Conditional Sampling Distributions for Coalescent Models Incorporating Recombination

Joshua Paul

EECS Department
University of California, Berkeley
Technical Report No. UCB/EECS-2013-42
May 1, 2013

http://www.eecs.berkeley.edu/Pubs/TechRpts/2013/EECS-2013-42.pdf

With the volume of available genomic data increasing at an exponential rate, we have unprecedented ability to address key questions in molecular evolution, historical demography, and epidemiology. Central to such investigations is population genetic inference, which seeks to quantify the genetic relationship of two or more individuals provided a stochastic model of evolution. A natural and widely-used model of evolution is Kingman’s coalescent (Kingman, 1982), which explicitly describes the genealogical relationship of the individuals, with various extensions to account for complex biological phenomena. Statistical inference under the coalescent, however, remains a challenging computational problem. Modern population genetic methods must therefore realize a balance between computational efficiency and fidelity to the underlying model. A promising class of such methods employ the conditional sampling distribution (CSD).
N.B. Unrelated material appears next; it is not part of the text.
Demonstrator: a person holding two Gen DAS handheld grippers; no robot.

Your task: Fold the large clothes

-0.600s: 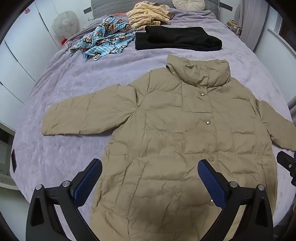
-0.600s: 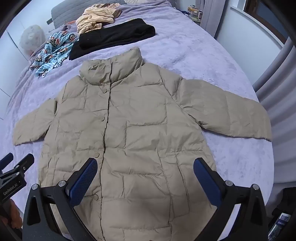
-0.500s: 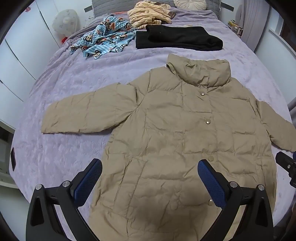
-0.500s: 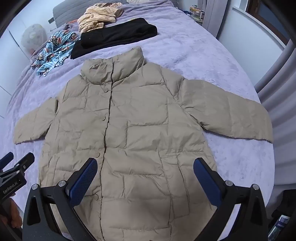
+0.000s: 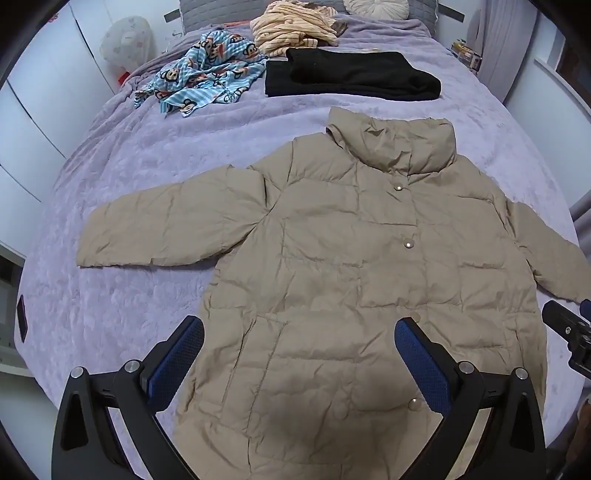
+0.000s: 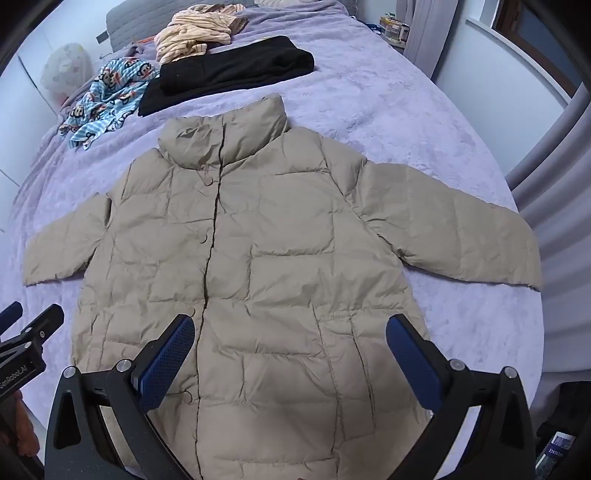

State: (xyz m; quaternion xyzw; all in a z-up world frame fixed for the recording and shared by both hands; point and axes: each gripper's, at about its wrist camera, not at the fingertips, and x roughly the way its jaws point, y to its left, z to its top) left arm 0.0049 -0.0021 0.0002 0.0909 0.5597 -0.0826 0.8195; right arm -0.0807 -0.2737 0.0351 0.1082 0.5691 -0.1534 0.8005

The CSD describes the probability of sampling an individual with a particular genomic sequence, provided that a collection of individuals from the population, and their corresponding sequences, has already been observed. Critically, the true CSD is generally inaccessible, and it is therefore necessary to use an approximate CSD in its place; such an approximate CSD is ideally both accurate and computationally efficient. In this thesis, we undertake a theoretical and algorithmic investigation of the CSD for coalescent models incorporating mutation, homologous (crossover) recombination, and population structure with migration.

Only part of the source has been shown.